En su pequeño laboratorio, Henry Steven vio por primera vez a los cocos: el origen
de la fiebre purulenta. Así, Koch logró demostrar que existen gérmenes patógenos
vivos muy resistentes; pero Virchow se opuso a él, por lo que Koch los decide hacer
visibles con la aplicación de ciertos colorantes y valiéndose del microscopio, los
fotografía, quedando así completamente difundida la aplicación de la asepsia. Sin
embargo, la meticulosidad de esta iba en contra a la velocidad operatoria, y el fenol
producía numerosas lesiones epidérmicas e intoxicaciones a los cirujanos, por lo
que su uso fue reemplazado por un esterilizador de vapor diseñado por Terrier, el
cual en poco tiempo fue introducido en todas las salas de operaciones del mundo.
Sin embargo, aún había un lugar en el cual este vapor no podía ejercer su acción
antiséptica: las manos de los cirujanos. Esto se solucionó al crear William Halsted
unos guantes de goma tan fina, que protegían las manos sin dificultar el trabajo.
Hacia 1880, se produjo un episodio funesto para Henry Steven: la muerte de su
esposa Susan, quien falleció a causa de un tumor en el píloro, el cual estrechaba la
salida del estómago. Al enterarse indirectamente a través del doctor Vauban, Henry
Steven buscó desesperadamente a algún colega que pudiera practicarle una
gastrectomía, descrita en primera instancia por Jules Péan. Decidió viajar a Viena
para verificar una realizada por Billroth, pero al regresar, Susan ya estaba muerta.
La paciente de Billroth también falleció a los pocos días.

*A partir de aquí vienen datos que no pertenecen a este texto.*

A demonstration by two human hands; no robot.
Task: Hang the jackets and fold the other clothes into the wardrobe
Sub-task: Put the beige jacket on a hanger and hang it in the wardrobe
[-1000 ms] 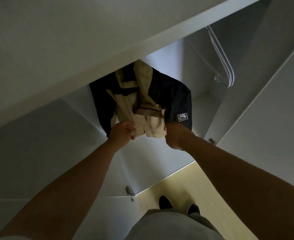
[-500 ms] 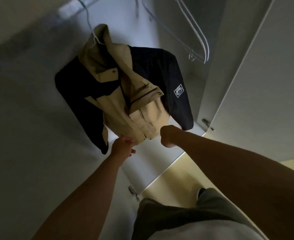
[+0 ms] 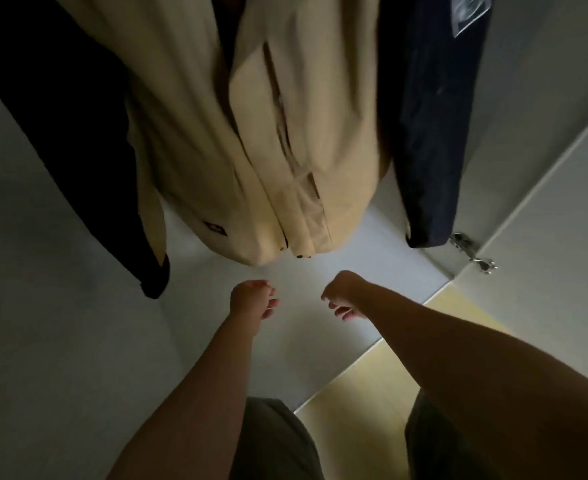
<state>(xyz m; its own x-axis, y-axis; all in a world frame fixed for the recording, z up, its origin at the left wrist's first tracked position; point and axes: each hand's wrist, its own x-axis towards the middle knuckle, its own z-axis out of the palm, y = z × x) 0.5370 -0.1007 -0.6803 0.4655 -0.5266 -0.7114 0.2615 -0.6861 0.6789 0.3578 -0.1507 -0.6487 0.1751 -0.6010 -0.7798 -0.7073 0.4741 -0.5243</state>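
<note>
Wardrobe floor (image 3: 372, 271) pale; jacket (image 3: 285, 150) hem clear above left hand (image 3: 251, 301), right hand (image 3: 344, 296); both empty, loosely curled.

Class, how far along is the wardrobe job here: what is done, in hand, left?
Done: the tan and navy jacket hangs free inside the wardrobe; its hanger is out of view. In hand: nothing; left hand and right hand are empty below it. Left: no other clothes show, so I cannot tell.
</note>
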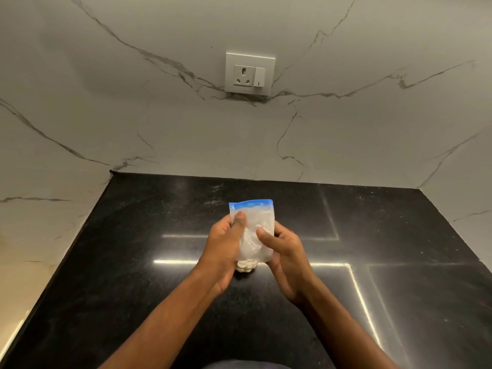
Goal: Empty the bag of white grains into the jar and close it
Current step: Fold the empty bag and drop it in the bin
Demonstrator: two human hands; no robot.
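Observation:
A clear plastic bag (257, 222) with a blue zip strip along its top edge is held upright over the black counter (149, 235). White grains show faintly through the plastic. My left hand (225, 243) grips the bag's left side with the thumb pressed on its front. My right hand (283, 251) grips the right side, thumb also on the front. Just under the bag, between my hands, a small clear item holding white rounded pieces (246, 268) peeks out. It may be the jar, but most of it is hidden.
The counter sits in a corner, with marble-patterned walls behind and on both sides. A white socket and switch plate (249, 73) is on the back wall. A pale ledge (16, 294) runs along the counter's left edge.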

Fue necesario esperar
hasta 1885 para que su técnica se perfeccionara, convirtiéndose en punto de partida
de un tipo de cirugía de estómago encaminada a combatir toda clase de tumores.

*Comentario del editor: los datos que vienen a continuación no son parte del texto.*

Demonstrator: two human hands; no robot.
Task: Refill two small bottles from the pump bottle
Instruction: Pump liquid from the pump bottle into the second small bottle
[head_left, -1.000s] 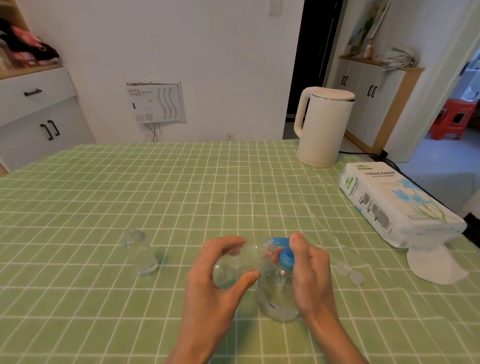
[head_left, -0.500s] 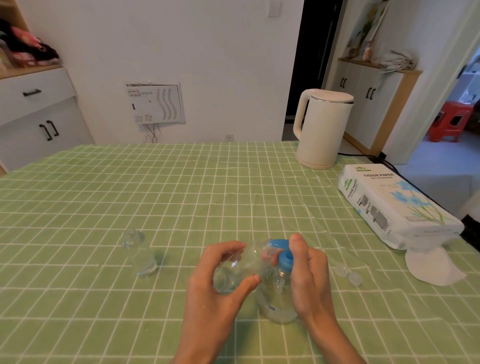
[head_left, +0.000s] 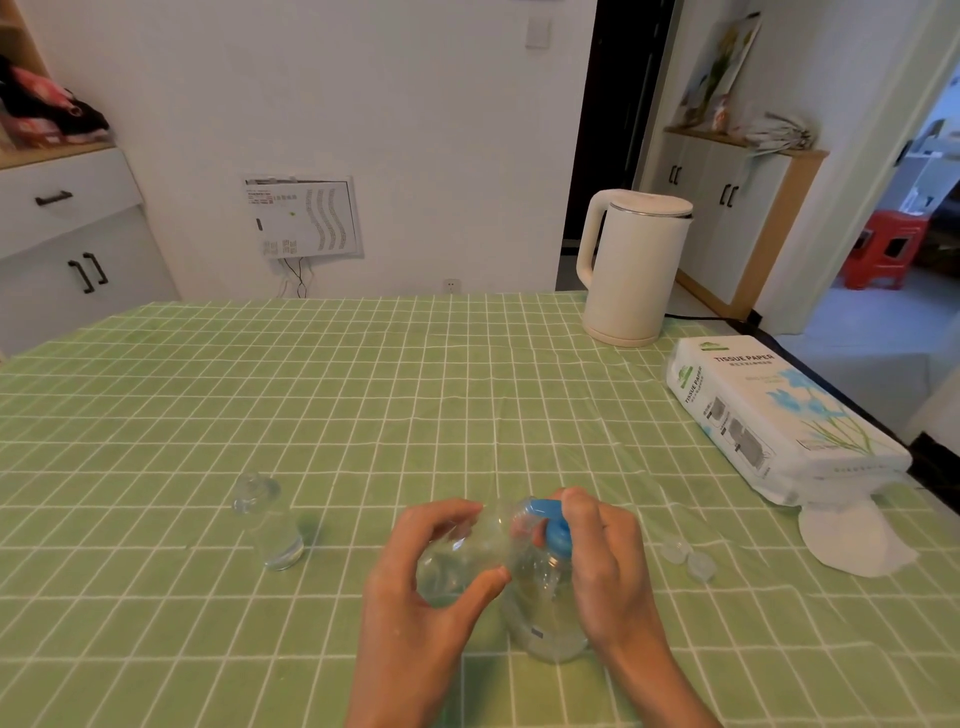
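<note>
The left hand (head_left: 415, 587) is gripping a small clear bottle (head_left: 467, 556), thumb and fingers wrapped round it, tilted so its mouth is meeting the blue pump head (head_left: 553, 525). The right hand (head_left: 608, 571) is closing round the pump bottle (head_left: 545, 618), with the index finger resting on top of the pump head. That pump bottle is standing on the green checked tablecloth (head_left: 363, 395), near the front edge, between the two hands.

The risk, as I am judging it, is liquid missing the small mouth: the bottle is being held at a slant, and if the spout is sitting off the opening, a press could be sending liquid over the fingers and cloth. A hard press might also be tipping the pump bottle, which looks nearly empty and so light.

Counting: one pump bottle; two small bottles, one held and the other one (head_left: 267, 519) standing well to the left, uncapped; two small clear caps (head_left: 688, 558) lying just beside the right hand; one kettle (head_left: 631, 265); one tissue pack (head_left: 779, 421).
</note>
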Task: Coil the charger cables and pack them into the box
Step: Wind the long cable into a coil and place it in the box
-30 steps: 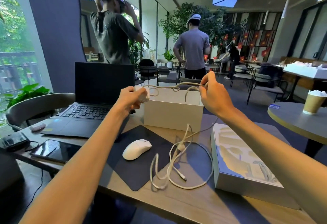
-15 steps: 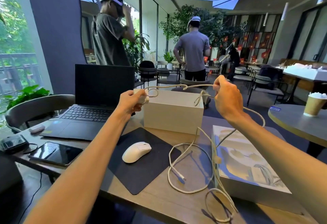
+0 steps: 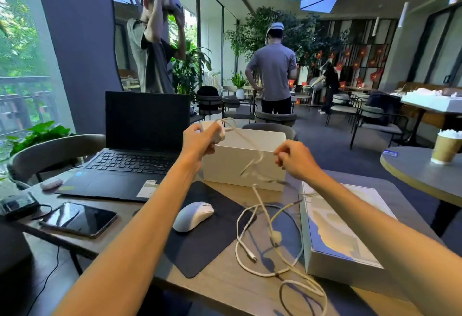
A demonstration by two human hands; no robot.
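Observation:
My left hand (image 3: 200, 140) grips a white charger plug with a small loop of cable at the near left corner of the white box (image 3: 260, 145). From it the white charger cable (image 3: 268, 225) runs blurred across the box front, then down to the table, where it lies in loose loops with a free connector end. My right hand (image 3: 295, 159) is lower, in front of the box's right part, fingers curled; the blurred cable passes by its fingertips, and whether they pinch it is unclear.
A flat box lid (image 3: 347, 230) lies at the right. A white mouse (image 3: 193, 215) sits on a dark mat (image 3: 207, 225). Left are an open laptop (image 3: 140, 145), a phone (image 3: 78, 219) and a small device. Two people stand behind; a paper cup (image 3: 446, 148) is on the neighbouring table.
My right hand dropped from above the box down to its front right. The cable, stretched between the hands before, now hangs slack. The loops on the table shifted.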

En 1898, Louis Rehn, jefe del hospital de Frankfurt, contó a Henry Steven la historia
de la primera sutura al pericardio, zona que, en 1876, cuando sucedió, era
considerada intangible por la cirugía: Un hombre acuchillado tenía una perforación
en su pericardio, el cual Rehn logra suturar resolviendo arriesgarse a lo que hasta
entonces se había considerado imposible logrando tocar a un corazón latiente.
La lucha de la cirugía por la conquista del cuerpo humano se centró en 1902 en la
apendicitis. En junio se llevaría a cabo la coronación del rey Eduardo VII, hecho que
había conducido a Henry Steven a Inglaterra, sin embargo, una apendicitis, o
peritiflitis como era conocida en esa época, lo había indispuesto. En Norteamérica,
John Murphy defendía la extirpación del apéndice en cuanto se presentara la
mínima sospecha de su inflamación, cerrándose así el paso al peligro de una
supuración, y a pesar de que muchos cirujanos progresistas norteamericanos se
adhirieron a su tesis, Europa se resistía. Ese fue el motivo de la gravedad de la
situación del rey: desde el inicio de su enfermedad hasta darse la operación habían
transcurrido diez días. Si el rey hubiera muerto, el tratamiento médico que regía allí
con respecto a la apendicitis habría sido objeto de muchas críticas.